Passing null-pointer to memcpy is undefined behavior in C [1]. The C standard states (N1570, 7.1.4, 1): [emphasize mine]

If an argument to a function has an invalid value (such as a value outside the domain of the function, or a pointer outside the address space of the program, or a null pointer, or a pointer to non-modifiable storage when the corresponding parameter is not const-qualified) or a type (after promotion) not expected by a function with variable number of arguments, the behavior is undefined.

We probably all know that UB is among the worst areas of the C language as it allows compilers to do all kinds of optimizations that users do not expect.

In contrast tomemcpy, it is not as easy to eliminate a receive or send call because, well, there are two dependent calls on two different processes and leaving out one will cause a deadlock. The MPI standard does not mention whether passing invalid pointers as choice arguments is valid if the message is empty. Section 2.5.5. simply states: [emphasize mine]

MPI functions sometimes use arguments with a choice (or union) data type.
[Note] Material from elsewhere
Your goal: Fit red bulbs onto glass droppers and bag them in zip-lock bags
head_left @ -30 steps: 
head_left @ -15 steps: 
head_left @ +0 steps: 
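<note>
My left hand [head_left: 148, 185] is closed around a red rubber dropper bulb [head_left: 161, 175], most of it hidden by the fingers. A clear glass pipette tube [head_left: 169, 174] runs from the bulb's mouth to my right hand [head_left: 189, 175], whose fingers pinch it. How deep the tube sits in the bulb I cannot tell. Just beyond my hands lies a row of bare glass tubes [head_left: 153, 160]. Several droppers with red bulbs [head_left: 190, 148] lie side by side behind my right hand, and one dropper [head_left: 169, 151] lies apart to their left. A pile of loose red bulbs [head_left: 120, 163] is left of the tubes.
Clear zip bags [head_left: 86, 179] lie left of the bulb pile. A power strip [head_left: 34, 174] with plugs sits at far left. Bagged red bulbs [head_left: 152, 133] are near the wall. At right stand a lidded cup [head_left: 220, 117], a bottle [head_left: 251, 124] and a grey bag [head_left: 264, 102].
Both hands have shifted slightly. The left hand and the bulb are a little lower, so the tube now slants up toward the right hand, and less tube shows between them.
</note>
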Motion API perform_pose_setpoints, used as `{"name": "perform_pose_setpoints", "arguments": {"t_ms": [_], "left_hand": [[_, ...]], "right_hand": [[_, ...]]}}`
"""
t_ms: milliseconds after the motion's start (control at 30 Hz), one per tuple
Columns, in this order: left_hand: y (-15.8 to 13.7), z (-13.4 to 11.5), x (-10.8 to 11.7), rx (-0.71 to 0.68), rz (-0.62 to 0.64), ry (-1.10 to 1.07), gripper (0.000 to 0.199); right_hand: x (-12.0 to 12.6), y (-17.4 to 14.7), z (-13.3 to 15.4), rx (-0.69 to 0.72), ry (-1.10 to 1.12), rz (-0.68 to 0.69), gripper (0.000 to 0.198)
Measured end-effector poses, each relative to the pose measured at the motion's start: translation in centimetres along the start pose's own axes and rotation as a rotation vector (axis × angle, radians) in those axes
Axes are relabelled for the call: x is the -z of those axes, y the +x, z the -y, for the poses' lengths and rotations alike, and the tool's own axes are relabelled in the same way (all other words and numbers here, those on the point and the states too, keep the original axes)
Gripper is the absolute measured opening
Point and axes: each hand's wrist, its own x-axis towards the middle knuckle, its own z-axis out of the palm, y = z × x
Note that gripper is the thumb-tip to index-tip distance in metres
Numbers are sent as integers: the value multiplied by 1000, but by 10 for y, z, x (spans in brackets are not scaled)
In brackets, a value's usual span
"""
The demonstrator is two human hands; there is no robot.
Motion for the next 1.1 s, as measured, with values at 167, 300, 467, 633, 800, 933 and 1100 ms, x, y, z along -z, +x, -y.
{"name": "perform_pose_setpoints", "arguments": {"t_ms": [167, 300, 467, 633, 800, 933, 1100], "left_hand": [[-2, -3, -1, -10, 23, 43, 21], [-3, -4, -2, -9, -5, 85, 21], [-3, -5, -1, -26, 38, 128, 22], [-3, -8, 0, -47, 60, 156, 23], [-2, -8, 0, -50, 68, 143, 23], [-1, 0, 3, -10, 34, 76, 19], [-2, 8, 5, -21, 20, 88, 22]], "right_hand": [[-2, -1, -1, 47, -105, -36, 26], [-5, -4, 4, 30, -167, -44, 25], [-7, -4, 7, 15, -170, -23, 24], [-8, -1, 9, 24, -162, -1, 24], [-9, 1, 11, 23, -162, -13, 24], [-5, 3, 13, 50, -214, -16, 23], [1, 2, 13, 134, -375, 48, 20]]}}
Distinct calls to the same routine may pass by reference actual arguments of different types. [Fortran stuff]; for C, we use void*.

Consider this example:

/* Receive cnt integer elemenets into buf.
 * Passing buf == NULL and cnt == 0 is valid to receive empty messages.
 */
void recv(int buf[], int cnt){
  // need to call MPI_Recv to get the message out of the way
  MPI_Recv(buf, cnt, MPI_INT, ...);
  if (NULL != buf) {
    assert(cnt != 0);
  }
}

Now consider a simplified implemenation of MPI_Recv that eventually performs a memcpy into buf:

int MPI_Recv(void *buf, int cnt, MPI_Datatype type, ...) {
  //....
  memcpy(buf, tmp_recv_buf, size_of_type(type)*cnt); // UB if buf == NULL
  return MPI_SUCCESS;
}

Last, consider that the compiler is actually able to see that implementation, e.g., because everything was compiled with link-time-optimization enabled. In that case, the assert in recv will trigger if buf == NULL && cnt == 0 because the compiler may assume that buf != NULL after the inlined call to memcpy (because UB). For a demonstration, see this example (notice how the conditional before the assert after the memcpy is optimized out and thus will abort the program if buf == NULL and cnt == 0).
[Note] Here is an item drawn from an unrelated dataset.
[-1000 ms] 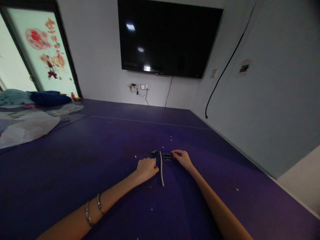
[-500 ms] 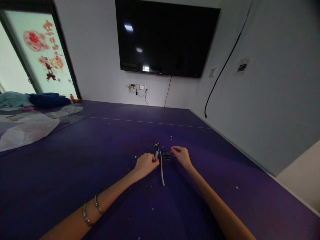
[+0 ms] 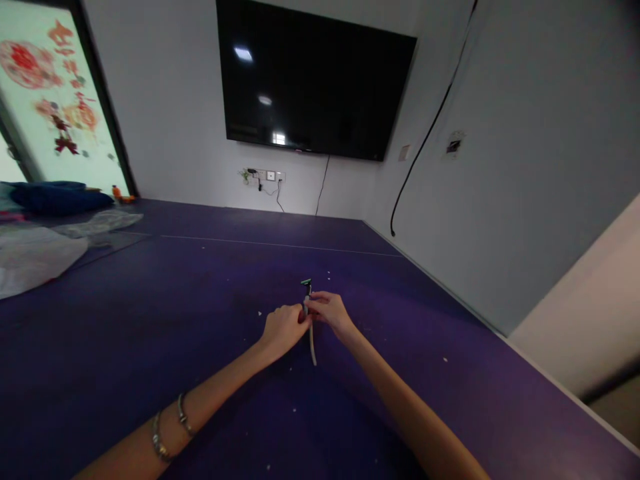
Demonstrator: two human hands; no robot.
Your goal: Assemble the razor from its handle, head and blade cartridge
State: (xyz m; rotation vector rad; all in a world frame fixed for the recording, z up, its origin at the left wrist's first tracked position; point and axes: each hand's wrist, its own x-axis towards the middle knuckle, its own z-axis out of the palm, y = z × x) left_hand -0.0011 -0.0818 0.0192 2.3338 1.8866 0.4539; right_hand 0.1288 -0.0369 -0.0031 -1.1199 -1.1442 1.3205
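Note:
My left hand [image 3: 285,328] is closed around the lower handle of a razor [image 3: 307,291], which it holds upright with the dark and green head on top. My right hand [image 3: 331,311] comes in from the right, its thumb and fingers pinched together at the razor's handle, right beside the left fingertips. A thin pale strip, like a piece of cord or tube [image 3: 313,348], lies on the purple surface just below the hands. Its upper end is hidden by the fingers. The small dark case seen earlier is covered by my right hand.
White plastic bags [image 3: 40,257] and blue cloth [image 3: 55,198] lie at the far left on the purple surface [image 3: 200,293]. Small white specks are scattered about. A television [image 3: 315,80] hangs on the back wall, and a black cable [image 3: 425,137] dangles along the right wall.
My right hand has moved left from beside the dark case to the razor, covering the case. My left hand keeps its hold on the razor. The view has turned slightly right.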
Looking at the relevant sentence in the standard, such an implementation of MPI_Recv might be permissible under a strict interpretation:

Distinct calls to the same routine may pass by reference actual arguments of different types.

The NULL pointer is not a reference to an actual object (or argument, for that matter) so there is no reason to ever expect it.
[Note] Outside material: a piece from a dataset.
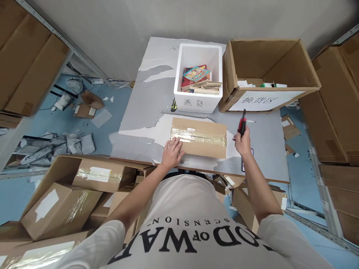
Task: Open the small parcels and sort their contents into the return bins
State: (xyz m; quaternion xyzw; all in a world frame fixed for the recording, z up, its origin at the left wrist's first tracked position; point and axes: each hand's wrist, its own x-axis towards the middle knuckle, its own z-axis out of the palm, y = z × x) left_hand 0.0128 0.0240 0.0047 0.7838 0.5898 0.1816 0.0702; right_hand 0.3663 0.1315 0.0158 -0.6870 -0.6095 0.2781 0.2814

Note, that the C standard requires pointers to point to valid objects even if zero elements are copied:

(N1570, 7.24.1, 2)

Where an argument declared as size_t n specifies the length of the array for a function, n can have the value zero on a call to that function. Unless explicitly stated otherwise in the description of a particular function in this subclause, pointer arguments on such a call shall still have valid values, as described in 7.1.4. On such a call, a function that locates a character finds no occurrence, a function that compares two character sequences returns zero, and a function that copies characters copies zero characters.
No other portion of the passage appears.